* _What you should do_:
Keeping every word the same, give again only the lines from the one with "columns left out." through the end of the data, both included, and leave every picture out.

* _Given material_:

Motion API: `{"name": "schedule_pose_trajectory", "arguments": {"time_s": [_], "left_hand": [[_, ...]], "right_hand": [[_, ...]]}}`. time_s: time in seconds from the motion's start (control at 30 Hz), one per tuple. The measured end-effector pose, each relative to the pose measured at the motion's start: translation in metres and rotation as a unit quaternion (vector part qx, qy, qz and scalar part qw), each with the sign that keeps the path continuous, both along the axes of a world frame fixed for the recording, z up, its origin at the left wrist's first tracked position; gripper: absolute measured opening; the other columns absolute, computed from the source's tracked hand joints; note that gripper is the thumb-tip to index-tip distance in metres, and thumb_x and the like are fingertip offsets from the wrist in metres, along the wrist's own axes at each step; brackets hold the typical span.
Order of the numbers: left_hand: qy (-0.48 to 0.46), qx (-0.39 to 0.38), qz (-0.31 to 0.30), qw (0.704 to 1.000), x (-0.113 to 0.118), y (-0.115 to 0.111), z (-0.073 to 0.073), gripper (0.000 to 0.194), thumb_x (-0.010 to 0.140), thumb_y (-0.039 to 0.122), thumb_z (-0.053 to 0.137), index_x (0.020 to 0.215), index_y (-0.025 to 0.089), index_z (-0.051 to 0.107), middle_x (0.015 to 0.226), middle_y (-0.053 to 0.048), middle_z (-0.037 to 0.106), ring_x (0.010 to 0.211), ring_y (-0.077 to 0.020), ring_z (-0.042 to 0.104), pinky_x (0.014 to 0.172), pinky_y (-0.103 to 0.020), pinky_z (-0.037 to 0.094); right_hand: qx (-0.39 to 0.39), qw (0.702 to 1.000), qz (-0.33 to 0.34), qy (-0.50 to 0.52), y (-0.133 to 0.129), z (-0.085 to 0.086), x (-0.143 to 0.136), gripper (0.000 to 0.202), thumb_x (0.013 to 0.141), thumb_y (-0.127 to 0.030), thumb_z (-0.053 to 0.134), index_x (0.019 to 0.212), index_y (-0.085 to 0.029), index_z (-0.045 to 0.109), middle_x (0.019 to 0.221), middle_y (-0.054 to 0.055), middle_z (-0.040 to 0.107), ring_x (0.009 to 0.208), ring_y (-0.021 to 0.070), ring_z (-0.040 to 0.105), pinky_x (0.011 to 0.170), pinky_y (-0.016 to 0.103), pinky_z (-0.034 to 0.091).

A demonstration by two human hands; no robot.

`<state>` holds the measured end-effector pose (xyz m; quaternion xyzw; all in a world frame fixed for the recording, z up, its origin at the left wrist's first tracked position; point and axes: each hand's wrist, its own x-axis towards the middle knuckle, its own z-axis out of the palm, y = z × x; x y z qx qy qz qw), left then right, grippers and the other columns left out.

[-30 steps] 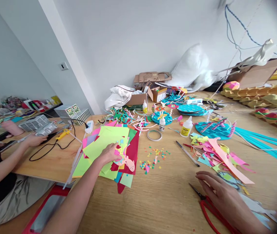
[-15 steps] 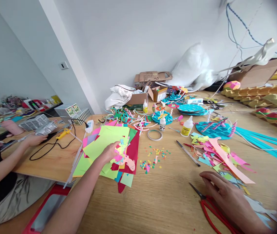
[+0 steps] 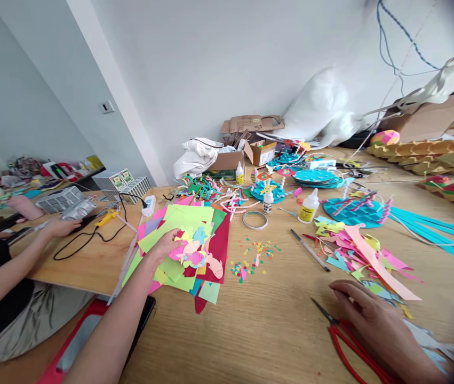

* _Answer_:
`<state>` holds the measured end-effector pose (xyz m; quaternion xyzw; all in a world frame fixed for the recording, z up, its origin at the left wrist's first tracked position; point and axes: each hand's wrist, its own x-axis towards the middle knuckle, its own z-axis out of the palm, y = z × x; x y z qx qy qz qw), left then right, grippers and the other columns left out.

[-30 steps] 
[-15 steps] 
[+0 steps] 

For this exercise, the answer is now complete.